- [YOUR TASK] Once you have located the line containing "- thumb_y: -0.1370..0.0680" in the material below, return it exactly along with each line after it through the line containing "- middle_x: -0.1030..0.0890".
----
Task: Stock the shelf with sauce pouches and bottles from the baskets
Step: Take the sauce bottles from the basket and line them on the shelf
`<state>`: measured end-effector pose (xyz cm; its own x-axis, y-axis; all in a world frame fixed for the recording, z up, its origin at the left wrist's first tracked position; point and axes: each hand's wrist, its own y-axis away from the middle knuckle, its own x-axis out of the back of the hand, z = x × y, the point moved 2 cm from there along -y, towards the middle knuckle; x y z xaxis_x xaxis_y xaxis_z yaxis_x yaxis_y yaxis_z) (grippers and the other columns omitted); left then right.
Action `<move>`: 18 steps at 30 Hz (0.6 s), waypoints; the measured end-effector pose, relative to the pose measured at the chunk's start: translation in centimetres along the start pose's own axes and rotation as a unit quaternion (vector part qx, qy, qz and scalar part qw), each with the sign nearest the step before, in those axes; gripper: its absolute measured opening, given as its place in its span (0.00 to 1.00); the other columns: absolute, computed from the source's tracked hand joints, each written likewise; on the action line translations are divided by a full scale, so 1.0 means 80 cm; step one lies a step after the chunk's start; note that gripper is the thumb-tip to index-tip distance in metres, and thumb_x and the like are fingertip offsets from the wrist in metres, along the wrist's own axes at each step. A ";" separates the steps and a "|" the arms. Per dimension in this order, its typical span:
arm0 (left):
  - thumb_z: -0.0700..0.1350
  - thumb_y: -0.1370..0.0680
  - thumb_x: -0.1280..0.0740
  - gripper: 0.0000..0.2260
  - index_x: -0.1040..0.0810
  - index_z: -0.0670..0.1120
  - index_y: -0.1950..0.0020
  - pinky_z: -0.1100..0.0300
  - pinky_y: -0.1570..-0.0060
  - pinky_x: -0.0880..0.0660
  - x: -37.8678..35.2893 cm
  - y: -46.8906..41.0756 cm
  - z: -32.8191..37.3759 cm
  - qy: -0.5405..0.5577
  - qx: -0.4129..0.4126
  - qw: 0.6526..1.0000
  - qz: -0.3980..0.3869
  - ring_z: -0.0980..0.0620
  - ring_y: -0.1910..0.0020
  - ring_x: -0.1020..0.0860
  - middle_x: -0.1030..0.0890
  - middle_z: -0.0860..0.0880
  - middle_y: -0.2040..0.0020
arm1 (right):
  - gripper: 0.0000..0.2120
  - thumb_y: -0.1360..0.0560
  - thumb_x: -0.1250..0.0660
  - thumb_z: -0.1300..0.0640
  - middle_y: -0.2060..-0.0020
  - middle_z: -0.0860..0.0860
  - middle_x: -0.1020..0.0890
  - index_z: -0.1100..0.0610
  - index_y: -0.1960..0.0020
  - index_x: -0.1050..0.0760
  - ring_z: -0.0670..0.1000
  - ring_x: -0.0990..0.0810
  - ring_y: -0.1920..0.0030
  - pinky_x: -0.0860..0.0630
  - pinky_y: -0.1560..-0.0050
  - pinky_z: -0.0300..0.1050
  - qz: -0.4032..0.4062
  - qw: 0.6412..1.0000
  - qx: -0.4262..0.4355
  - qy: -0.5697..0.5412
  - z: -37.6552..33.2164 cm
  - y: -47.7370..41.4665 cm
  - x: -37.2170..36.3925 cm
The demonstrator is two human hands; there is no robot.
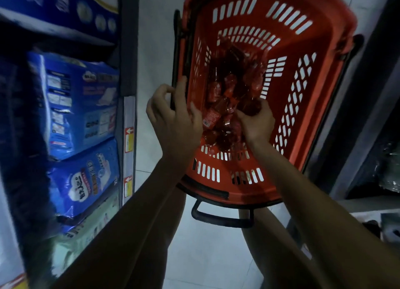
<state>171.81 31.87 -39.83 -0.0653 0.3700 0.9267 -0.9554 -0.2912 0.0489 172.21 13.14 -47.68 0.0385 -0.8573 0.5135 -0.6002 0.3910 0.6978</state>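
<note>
Floor basket (324, 57) holds sauce pouches (225, 87); right hand (258, 124) grips some, left hand (173, 119) unclear.

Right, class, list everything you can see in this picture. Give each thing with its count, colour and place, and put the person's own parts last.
basket: one, red, on the floor, centre
handle: one, black, at the basket's near end
sauce pouches: a pile too jumbled to count, red, in the basket
shelf: one, grey, at the left
packs: several, blue, stacked on the shelf
tags: two, red and pale, on the shelf edge
floor: pale tiles, under the basket
left hand: one, at the basket's left rim, fingers curled, grip unclear
right hand: one, inside the basket, gripping sauce pouches
</note>
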 end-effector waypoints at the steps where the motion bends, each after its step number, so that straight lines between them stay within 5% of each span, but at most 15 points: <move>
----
- [ANSWER TO THIS PROBLEM]
  - thumb_y: -0.1370..0.0680
  - thumb_x: -0.1280..0.0740
  - gripper: 0.0000..0.2260
  - index_x: -0.1040..0.0810
  - index_z: -0.0670..0.1120
  - index_y: -0.1950..0.0020
  - pinky_z: -0.1100..0.0300
  - pinky_y: -0.1570..-0.0060
  - pinky_x: -0.0880..0.0660
  - x: -37.8678..35.2893 cm
  - y: -46.8906..41.0756 cm
  - z: -32.8191..37.3759 cm
  - qy: -0.5405..0.5577
  - qx: -0.4129..0.4126
  - qw: 0.6526..1.0000
  - qz: -0.3980..0.3869
  - ring_z: -0.0980..0.0620
  - ring_y: -0.1910..0.0020
  - ring_x: -0.1020..0.0860
  - middle_x: -0.1030..0.0890

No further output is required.